AI and data science are ever-evolving spaces which will continue to see vast amounts of change in a short period of time. Keeping up with new trends is key, so let’s take a look at some key AI trends to keep an eye on.
1. The artisanal days of data science are over
With more businesses recognising the benefits of data science, it is now becoming a much more industrial activity. So, the process of producing data models has shifted significantly, with more businesses looking to invest in processes, methodologies and platforms that will boost productivity on a large scale.
Forming a partnership with a data analysis company, such as shepper.com, can support the development of robust data models on an industrial scale, particularly when it comes to ensuring that no potentially valuable trends or patterns are accidentally overlooked.

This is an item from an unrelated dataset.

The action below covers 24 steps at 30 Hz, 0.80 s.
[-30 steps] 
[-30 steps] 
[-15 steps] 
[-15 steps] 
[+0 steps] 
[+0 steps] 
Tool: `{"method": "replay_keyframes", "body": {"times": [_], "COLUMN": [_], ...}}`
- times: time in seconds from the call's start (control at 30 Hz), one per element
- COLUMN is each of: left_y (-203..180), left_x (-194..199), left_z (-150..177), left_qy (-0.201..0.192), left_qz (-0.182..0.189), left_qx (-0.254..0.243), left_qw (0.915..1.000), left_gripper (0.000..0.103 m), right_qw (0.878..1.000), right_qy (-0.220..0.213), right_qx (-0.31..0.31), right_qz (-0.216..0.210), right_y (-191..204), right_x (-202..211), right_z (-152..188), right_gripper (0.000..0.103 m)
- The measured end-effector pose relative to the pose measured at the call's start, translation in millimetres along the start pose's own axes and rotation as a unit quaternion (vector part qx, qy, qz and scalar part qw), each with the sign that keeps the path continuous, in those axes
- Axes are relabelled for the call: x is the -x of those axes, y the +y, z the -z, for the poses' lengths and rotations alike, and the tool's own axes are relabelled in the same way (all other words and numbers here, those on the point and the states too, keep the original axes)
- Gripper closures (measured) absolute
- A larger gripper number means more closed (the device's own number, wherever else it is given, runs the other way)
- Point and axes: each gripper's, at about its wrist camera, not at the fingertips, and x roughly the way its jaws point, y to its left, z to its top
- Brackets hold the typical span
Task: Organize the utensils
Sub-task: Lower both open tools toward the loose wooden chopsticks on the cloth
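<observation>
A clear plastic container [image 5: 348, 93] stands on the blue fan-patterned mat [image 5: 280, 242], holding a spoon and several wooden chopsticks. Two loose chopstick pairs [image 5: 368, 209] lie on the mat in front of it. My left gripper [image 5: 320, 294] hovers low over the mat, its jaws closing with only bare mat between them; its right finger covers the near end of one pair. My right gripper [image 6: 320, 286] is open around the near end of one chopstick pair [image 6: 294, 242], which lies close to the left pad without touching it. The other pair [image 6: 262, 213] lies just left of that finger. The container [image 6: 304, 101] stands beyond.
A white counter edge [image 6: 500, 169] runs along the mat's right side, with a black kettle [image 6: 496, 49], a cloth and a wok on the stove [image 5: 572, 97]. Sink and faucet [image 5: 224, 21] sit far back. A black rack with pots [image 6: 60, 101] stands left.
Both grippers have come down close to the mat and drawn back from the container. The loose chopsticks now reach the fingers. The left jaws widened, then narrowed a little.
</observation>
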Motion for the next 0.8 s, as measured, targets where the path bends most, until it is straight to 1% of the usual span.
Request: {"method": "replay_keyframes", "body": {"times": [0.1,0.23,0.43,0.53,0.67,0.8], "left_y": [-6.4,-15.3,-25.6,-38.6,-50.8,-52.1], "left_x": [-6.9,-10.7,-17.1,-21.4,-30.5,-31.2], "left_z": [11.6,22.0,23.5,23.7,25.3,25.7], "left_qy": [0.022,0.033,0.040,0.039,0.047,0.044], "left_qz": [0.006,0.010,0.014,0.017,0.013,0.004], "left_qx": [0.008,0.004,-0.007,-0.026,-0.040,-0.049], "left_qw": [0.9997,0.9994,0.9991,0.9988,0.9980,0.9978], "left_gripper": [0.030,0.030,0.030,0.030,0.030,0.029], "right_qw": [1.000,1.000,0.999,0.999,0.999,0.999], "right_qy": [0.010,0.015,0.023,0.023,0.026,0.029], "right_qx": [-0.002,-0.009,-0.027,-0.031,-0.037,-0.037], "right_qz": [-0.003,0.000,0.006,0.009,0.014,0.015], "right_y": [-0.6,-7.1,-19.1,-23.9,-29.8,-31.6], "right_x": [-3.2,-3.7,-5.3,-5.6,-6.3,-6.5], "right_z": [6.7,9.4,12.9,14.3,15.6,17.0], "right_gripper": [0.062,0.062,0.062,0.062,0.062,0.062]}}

2. Generative AI must deliver tangible value
Generative AI has barely left news headlines recently but although it is undoubtedly a hot topic of conversation, it cannot be said to have delivered much value yet. Driving tangible value from generative AI will require a robust data strategy, so data scientists have the potential here to help ensure that AI is integrated into wider technological infrastructures and is best placed to start driving beneficial outcomes.
For some context here, the fact that Google, with its vast data science resources, has successfully managed to build an AI model with the ability to predict weather-related catastrophes ahead of every weather agency across the globe highlights just how critical data scientists are when it comes to utilising AI to drive actual value.
3. Data leaders are becoming more integrated into companies
While data scientists were once extremely independent, many businesses are starting to recognise that their technological growth is being hindered by a distinct absence of collaboration between different departments. This means that, moving forwards, data leaders will need to develop a business-focused mindset in order to communicate the benefits of data strategies with senior managers whilst also being able to use their knowledge to develop systems that will maximise the outcomes of those strategies.